The growing impact of soil issues on modern society and on human sustainable life on this planet stimulated her recent wish to contribute to raise soil awareness within the general public outside proper academic contexts such as primary/high schools, specific events and public associations.
Silvana Resch
Since 2006 Silvana Resch is in the company of the “Tiroler Tageszeitung”. She is editor for culture and the media, before that she too worked as a video journalist and video teacher at the Media College Innsbruck.
After graduating her interest for the media and especially the passion for the moving image led her to London.

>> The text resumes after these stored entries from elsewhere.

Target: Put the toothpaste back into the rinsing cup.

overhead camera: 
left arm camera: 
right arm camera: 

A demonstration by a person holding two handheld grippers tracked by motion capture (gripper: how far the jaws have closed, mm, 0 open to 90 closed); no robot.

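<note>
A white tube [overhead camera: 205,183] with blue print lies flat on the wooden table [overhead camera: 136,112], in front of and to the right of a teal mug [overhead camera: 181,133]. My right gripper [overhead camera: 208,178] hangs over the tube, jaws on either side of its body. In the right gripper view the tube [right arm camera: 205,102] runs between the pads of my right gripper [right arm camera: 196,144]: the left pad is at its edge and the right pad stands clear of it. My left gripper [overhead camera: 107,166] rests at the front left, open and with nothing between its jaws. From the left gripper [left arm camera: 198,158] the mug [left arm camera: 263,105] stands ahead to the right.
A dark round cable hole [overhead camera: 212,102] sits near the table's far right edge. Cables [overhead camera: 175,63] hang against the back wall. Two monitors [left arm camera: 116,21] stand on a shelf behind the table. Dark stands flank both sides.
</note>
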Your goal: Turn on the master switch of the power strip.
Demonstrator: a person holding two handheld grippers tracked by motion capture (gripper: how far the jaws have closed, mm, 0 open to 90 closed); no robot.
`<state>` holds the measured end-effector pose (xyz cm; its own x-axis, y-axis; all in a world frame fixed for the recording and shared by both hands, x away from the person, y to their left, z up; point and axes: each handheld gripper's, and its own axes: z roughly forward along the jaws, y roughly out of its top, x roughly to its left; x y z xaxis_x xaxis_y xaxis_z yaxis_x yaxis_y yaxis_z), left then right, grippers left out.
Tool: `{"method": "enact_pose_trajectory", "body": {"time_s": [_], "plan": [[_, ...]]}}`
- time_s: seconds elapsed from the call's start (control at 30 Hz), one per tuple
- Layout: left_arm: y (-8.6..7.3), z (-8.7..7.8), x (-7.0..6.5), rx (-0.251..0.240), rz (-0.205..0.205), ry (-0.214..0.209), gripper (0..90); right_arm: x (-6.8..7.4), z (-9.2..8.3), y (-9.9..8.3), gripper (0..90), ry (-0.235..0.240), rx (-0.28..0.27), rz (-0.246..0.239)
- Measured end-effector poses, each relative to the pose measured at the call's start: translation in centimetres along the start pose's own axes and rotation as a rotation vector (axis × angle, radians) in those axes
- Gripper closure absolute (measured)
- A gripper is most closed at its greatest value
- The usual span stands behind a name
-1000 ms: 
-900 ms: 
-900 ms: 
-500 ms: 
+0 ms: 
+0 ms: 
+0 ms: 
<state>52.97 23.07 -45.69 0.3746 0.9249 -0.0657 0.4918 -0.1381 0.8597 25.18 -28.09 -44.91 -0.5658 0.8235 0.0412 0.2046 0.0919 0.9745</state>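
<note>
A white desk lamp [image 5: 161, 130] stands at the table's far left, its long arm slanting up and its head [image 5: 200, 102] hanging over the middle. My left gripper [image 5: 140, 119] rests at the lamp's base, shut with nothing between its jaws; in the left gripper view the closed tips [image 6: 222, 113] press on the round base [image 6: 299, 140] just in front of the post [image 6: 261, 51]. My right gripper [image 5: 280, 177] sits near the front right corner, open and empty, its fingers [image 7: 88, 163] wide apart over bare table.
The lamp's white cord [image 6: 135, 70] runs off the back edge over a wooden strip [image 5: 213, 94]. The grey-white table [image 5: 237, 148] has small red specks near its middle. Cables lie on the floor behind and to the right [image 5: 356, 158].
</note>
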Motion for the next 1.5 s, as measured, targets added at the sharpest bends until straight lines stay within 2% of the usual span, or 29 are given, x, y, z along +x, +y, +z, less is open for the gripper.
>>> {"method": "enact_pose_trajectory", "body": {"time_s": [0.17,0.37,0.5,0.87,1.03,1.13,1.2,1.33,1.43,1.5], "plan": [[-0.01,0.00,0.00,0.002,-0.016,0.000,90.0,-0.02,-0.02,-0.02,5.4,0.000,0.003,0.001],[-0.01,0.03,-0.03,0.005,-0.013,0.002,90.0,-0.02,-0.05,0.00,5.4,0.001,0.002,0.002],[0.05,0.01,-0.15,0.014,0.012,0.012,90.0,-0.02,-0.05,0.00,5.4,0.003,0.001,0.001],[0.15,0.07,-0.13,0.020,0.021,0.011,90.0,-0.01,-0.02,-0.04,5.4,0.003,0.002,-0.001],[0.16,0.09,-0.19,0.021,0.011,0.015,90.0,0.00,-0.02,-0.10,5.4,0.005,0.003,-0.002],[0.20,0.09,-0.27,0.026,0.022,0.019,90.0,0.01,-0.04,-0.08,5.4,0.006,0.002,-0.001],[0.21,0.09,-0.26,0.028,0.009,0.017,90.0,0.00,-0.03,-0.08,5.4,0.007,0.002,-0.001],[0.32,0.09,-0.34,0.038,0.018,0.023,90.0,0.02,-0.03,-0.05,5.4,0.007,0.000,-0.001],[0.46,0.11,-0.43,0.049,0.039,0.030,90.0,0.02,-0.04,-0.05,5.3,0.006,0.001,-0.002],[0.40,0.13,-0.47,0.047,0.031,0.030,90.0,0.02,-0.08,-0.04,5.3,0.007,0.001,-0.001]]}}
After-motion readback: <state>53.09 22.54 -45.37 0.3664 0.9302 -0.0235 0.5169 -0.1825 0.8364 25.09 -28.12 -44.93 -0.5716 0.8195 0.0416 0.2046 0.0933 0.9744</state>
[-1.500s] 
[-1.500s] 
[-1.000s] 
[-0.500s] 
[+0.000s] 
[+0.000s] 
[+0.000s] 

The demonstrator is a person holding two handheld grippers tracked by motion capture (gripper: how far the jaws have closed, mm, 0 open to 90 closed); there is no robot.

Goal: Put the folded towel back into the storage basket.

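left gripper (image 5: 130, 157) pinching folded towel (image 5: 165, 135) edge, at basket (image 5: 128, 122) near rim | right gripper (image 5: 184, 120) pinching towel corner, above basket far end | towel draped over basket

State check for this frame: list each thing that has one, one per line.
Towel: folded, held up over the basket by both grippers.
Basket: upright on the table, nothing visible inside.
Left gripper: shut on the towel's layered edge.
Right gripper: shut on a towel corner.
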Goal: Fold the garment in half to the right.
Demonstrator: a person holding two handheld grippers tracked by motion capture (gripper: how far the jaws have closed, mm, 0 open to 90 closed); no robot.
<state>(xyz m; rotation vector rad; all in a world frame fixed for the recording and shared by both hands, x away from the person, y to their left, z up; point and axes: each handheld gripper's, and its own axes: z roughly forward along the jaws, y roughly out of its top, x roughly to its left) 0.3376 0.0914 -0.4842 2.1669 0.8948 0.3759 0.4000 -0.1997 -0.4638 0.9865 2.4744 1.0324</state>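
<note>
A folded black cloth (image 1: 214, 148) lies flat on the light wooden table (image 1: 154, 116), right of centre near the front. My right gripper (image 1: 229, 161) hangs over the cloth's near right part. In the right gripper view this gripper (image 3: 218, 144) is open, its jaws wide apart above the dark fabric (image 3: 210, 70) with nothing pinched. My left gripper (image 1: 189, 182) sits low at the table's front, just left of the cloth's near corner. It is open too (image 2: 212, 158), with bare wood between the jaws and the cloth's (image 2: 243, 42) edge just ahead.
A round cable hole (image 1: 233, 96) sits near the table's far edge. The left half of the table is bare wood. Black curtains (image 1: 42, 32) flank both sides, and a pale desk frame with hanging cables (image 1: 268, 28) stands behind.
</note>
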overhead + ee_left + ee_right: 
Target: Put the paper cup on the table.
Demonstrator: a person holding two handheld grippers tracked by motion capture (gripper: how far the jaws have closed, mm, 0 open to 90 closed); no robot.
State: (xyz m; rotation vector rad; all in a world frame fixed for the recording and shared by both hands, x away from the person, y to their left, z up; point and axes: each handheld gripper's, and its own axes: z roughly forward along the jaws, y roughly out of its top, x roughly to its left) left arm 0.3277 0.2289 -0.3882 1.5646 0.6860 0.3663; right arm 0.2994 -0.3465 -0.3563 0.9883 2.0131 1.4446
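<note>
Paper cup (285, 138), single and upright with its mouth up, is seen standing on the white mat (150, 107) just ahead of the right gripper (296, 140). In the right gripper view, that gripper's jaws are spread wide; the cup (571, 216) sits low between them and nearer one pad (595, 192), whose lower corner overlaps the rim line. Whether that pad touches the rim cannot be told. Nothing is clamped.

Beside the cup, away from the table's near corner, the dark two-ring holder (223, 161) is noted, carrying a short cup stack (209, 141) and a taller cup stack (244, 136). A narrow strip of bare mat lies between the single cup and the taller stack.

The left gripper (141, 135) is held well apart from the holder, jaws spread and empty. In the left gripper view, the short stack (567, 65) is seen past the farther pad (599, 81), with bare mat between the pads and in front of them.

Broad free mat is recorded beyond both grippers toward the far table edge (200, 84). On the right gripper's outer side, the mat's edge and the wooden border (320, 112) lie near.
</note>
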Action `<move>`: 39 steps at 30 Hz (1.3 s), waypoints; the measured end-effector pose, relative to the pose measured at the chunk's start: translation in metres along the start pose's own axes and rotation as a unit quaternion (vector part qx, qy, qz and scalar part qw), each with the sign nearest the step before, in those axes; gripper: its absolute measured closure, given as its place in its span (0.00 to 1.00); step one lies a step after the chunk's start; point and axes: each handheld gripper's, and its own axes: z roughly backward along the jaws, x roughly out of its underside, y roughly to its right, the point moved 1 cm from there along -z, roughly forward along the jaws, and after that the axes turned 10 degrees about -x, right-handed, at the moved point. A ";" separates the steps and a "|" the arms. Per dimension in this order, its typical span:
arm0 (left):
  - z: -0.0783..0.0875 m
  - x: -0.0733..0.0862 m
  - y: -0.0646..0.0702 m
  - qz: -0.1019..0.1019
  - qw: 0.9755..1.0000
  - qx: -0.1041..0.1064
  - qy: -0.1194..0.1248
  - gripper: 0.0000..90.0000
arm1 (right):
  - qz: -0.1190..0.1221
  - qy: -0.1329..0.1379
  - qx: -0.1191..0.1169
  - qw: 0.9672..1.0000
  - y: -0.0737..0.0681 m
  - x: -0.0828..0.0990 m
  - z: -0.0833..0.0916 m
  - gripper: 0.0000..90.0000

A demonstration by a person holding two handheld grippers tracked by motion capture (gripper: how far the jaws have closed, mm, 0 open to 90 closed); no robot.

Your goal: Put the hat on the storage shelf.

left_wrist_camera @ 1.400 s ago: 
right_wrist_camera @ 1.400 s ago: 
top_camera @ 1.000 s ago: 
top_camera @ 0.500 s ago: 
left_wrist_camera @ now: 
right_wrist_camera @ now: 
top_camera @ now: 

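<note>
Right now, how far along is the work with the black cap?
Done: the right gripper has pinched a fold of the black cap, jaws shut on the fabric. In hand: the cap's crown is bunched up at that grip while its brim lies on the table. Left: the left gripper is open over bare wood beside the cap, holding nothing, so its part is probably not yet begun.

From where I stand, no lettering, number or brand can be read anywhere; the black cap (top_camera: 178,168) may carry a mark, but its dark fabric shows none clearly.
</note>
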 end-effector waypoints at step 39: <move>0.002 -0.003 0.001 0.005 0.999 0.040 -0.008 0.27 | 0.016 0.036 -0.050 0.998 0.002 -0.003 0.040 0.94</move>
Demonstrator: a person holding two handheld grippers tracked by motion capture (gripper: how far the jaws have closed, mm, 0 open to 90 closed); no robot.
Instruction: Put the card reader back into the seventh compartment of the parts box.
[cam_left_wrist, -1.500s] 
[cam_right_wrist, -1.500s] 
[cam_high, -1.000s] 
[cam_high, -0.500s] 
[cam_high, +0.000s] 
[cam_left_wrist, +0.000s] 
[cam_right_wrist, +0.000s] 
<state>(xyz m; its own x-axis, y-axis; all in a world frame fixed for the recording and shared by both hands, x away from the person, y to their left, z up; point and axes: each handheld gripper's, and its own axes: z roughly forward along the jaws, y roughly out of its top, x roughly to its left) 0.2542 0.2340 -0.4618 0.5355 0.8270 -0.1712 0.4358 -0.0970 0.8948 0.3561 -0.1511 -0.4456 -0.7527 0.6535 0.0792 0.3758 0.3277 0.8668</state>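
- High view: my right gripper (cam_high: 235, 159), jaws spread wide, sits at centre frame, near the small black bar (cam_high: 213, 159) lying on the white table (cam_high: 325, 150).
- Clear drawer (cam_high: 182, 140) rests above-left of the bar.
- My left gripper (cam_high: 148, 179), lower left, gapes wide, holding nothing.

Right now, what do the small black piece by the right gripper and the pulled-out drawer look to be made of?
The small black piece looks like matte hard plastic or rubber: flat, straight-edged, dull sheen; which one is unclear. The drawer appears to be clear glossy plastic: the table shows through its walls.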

A film workshop was the beginning of a two -year stay, during which she participated in various independent film productions. Then she started to study political science at the University of Innsbruck, by that time she was employed as a camerawoman and as an editor.
In 2001 she moved to the Zelig School for documentary to Bolzano, where she was trained as a film editor. Currently, she visits a master’s course at the Danube University Krems in cross-media design and development.
Katja Trippel
born in Sindelfingen, Katja studied geography in Münster, Aix-en-Provence and Berlin and then worked as an urban planner in a Potsdamer plate area. Jump to Hamburg at the Henri Nannen School of Journalism. After a stopover in the science section of the “Stern” magazine, she since 2005 is text and TV-editor at the magazine GEO. She takes care of the topics and stories of the “Biosphäre” and is responsible for “360 ° GEO-report” on arte (TV-channel), which again produced 26 documentaries in the 16th year of its existence. Since 2014 she is responsible for the selection of documentaries of the new pay-TV channel GEO-TELEVISION .
In 2008 she won a trio with two GEO colleagues the Henri Nannen Prize for the GEO Report on overfishing of the oceans. Furthermore she wrote two books: One on cormorants and “Stadtlust – Joghurt ist uns Landliebe genug”.